**TASK INSTRUCTIONS:**
Please go line by line through the material and copy each one containing the word "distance".

DATA RECORDS Block Start

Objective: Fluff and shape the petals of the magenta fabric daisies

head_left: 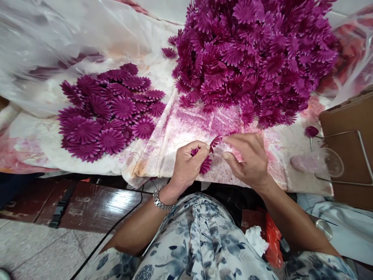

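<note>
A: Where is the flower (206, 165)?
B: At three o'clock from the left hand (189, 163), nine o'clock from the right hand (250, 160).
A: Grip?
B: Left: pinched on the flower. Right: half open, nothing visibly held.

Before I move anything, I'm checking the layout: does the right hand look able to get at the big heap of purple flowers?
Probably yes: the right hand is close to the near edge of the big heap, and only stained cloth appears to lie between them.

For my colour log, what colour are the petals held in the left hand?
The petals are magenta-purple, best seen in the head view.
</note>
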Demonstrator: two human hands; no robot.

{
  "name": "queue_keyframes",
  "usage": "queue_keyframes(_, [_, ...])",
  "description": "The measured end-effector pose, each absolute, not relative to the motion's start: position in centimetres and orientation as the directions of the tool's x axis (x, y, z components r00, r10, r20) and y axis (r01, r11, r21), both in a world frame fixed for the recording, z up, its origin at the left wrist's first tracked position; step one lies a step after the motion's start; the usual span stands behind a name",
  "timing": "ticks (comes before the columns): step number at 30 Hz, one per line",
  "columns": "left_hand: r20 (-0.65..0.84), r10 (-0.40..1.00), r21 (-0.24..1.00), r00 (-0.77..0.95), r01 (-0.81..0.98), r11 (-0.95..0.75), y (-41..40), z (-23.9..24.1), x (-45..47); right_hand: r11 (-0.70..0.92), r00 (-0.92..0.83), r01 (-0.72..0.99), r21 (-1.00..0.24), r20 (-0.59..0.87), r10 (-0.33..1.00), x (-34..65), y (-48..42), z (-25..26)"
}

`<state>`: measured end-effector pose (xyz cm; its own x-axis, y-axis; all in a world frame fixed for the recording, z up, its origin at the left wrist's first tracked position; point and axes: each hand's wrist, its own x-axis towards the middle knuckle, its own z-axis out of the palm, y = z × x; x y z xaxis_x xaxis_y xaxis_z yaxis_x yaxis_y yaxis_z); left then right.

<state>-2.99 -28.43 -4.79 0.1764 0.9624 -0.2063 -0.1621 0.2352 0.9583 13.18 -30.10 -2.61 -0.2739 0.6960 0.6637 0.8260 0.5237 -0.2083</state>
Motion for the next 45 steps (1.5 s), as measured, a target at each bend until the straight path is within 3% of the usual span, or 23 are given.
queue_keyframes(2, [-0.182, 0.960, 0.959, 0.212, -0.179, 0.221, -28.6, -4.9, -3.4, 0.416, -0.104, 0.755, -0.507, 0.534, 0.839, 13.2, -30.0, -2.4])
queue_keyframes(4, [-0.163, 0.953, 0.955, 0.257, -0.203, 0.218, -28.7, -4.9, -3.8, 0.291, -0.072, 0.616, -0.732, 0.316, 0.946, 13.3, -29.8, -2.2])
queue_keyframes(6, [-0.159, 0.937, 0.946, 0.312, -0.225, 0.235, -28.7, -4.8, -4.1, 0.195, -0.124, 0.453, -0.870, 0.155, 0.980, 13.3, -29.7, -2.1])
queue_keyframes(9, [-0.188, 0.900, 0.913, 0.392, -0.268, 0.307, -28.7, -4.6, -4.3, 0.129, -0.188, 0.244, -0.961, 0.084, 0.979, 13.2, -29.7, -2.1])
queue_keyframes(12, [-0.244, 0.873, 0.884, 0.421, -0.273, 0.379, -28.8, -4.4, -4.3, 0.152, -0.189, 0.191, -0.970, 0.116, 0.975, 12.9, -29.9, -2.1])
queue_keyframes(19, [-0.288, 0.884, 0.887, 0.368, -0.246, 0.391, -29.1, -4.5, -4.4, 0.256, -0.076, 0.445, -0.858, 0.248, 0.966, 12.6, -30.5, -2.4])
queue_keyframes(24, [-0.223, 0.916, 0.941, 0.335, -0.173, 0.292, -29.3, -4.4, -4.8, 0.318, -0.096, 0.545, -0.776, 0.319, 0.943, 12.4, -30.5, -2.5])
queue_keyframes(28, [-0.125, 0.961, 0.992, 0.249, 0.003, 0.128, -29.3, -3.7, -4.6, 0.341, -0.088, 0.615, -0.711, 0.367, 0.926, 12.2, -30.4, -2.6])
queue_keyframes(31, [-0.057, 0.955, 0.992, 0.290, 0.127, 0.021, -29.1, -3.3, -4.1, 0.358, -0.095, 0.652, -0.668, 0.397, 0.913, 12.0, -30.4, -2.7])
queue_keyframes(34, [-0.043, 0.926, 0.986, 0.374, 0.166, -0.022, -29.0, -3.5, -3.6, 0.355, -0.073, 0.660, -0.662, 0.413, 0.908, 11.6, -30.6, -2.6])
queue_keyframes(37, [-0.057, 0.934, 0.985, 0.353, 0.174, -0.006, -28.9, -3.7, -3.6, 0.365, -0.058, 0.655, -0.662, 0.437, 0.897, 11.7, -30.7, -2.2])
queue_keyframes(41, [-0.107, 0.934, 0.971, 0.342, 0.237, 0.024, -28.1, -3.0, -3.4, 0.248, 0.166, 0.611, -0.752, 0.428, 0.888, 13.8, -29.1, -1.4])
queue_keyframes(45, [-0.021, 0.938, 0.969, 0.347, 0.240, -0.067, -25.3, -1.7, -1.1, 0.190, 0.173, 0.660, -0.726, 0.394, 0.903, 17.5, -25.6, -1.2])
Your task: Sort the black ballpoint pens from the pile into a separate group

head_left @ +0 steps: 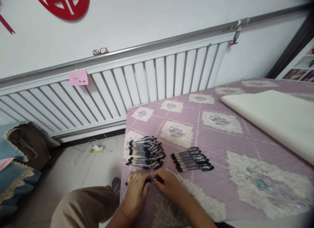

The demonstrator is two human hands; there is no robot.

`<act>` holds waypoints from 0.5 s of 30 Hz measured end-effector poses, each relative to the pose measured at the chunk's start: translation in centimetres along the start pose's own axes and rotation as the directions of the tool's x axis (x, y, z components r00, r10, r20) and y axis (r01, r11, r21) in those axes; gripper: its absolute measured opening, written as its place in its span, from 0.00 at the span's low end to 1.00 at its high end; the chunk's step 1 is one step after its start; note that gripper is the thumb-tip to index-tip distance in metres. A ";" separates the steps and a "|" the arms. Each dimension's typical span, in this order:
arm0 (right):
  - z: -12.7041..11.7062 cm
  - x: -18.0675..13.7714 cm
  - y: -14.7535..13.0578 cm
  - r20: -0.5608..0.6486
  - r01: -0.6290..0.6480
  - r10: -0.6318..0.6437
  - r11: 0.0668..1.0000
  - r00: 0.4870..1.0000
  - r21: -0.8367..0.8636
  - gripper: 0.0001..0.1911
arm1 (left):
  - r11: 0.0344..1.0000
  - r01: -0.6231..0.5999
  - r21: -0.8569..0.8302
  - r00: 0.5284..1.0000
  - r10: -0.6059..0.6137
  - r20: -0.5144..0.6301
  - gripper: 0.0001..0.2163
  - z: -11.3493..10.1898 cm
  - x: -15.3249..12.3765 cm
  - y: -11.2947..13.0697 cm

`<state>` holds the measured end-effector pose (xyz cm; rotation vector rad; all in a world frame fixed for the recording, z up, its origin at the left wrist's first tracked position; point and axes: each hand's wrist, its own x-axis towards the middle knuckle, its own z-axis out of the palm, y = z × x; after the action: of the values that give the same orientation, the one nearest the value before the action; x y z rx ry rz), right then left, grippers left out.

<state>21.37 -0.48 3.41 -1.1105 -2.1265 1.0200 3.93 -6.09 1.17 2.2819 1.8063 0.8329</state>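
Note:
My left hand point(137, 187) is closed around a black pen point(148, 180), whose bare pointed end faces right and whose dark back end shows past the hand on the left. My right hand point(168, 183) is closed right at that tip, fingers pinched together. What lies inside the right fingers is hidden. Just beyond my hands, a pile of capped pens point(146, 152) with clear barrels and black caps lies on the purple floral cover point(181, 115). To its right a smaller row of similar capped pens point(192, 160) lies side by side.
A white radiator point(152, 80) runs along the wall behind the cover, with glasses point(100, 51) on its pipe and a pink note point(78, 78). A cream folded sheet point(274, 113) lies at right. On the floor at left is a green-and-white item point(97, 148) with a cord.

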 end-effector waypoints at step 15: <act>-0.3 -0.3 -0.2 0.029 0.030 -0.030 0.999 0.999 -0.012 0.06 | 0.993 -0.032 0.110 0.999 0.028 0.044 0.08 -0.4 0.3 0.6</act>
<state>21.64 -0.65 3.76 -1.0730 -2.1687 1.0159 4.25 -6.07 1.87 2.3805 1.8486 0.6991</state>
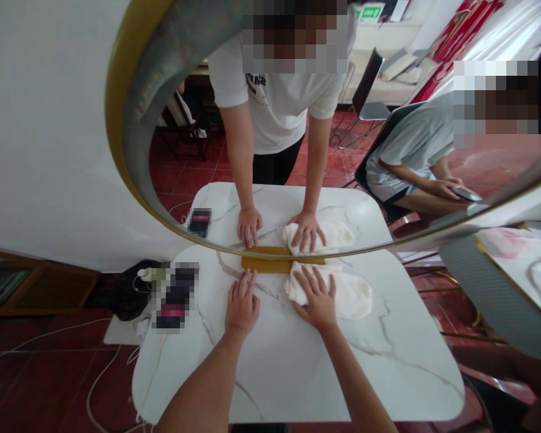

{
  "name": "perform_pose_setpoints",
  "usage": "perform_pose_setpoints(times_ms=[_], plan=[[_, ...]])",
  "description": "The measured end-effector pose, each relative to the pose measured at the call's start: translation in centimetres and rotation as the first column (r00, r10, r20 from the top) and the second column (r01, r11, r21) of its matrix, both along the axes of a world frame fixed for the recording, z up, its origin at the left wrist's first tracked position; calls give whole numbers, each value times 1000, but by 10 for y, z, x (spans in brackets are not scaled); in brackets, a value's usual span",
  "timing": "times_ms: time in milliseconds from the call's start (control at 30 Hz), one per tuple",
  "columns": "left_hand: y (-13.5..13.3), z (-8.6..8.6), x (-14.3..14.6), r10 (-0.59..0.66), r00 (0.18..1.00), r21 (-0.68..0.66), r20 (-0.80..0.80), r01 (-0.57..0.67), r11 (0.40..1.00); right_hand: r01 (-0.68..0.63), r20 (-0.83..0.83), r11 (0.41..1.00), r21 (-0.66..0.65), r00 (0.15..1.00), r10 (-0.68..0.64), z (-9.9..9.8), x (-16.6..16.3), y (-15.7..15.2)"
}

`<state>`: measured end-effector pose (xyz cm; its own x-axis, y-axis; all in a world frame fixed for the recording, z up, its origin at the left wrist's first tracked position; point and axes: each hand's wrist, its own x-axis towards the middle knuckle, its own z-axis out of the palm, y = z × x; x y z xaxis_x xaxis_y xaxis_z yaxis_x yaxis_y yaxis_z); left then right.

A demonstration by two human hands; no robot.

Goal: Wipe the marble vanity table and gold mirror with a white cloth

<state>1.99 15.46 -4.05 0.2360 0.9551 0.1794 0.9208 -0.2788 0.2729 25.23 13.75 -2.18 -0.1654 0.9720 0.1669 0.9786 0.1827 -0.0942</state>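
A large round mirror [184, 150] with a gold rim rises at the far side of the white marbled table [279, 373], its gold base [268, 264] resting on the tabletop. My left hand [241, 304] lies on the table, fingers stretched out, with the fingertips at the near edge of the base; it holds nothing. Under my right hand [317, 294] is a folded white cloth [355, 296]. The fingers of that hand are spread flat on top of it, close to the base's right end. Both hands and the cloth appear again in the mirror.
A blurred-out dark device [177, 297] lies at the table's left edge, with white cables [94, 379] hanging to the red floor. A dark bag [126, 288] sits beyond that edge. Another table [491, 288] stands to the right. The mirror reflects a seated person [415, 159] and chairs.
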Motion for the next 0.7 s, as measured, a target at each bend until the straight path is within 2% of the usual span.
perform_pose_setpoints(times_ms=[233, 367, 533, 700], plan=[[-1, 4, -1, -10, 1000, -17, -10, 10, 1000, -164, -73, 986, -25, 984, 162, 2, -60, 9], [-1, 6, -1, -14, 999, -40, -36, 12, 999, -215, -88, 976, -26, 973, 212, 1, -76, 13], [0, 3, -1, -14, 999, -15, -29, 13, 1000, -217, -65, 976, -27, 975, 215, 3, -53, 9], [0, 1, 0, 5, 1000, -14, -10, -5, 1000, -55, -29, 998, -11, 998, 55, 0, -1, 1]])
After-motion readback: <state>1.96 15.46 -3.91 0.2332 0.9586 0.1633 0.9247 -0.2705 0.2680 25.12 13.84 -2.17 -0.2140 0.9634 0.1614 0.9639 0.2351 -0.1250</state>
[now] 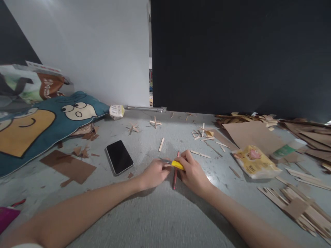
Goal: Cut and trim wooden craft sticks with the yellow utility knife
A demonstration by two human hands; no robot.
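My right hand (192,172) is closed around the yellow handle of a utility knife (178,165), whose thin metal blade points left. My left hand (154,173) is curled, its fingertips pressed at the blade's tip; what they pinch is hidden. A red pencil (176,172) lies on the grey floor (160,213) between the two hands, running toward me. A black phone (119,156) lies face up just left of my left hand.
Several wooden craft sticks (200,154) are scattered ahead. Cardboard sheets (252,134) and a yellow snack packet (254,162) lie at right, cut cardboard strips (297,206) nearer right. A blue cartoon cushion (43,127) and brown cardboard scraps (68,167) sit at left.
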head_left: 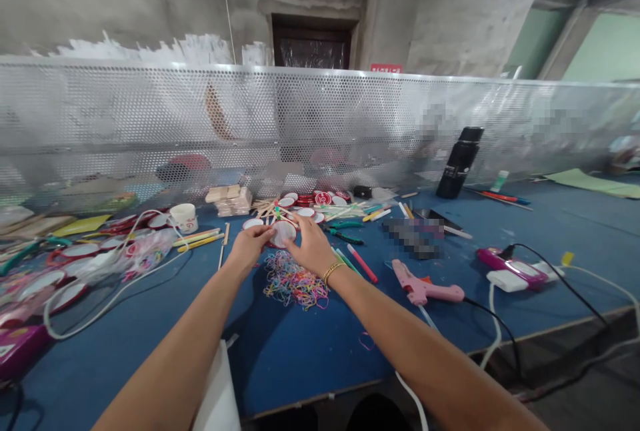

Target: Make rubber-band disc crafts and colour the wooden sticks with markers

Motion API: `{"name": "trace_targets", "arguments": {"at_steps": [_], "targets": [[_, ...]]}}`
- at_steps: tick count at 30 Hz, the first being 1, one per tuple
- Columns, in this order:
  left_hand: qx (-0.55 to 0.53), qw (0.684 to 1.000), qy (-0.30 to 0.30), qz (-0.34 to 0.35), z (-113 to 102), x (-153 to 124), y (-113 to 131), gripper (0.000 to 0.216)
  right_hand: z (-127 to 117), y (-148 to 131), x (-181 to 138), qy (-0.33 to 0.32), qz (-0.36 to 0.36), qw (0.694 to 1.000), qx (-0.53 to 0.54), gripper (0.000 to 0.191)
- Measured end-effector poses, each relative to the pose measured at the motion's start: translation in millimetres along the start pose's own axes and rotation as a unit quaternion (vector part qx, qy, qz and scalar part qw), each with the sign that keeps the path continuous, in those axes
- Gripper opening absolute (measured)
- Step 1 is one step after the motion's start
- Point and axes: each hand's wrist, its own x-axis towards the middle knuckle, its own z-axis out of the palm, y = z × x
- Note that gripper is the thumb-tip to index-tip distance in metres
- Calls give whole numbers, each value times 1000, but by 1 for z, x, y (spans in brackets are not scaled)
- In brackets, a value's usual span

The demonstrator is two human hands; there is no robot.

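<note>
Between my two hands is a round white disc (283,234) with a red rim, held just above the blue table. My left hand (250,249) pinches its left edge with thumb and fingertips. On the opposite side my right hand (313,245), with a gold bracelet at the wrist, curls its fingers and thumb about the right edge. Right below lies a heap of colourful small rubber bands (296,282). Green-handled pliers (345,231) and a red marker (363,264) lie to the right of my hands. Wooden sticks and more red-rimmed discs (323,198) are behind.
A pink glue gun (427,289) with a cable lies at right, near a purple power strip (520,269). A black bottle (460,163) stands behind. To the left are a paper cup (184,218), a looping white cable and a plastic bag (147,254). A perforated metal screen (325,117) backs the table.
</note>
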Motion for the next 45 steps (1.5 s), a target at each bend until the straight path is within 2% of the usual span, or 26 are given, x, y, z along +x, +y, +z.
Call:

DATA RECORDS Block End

**OUTPUT:**
`<act>` holds waypoints from 0.5 s of 30 Hz measured end-effector poses, each relative to the pose measured at the chunk's start: translation in centimetres along the start pose's own axes and rotation as the directions of the tool's x axis (x, y, z components r00, r10, r20) and y axis (r01, r11, r21) in those axes; gripper: its absolute measured opening, written as its place in its span, from 0.00 at the span's low end to 1.00 at its high end; the chunk's step 1 is one step after its start; note that gripper is the thumb-tip to index-tip distance in metres. A ";" separates the steps and a "|" the arms. Each dimension's typical span, in this order:
- Note that gripper is the thumb-tip to index-tip distance in metres

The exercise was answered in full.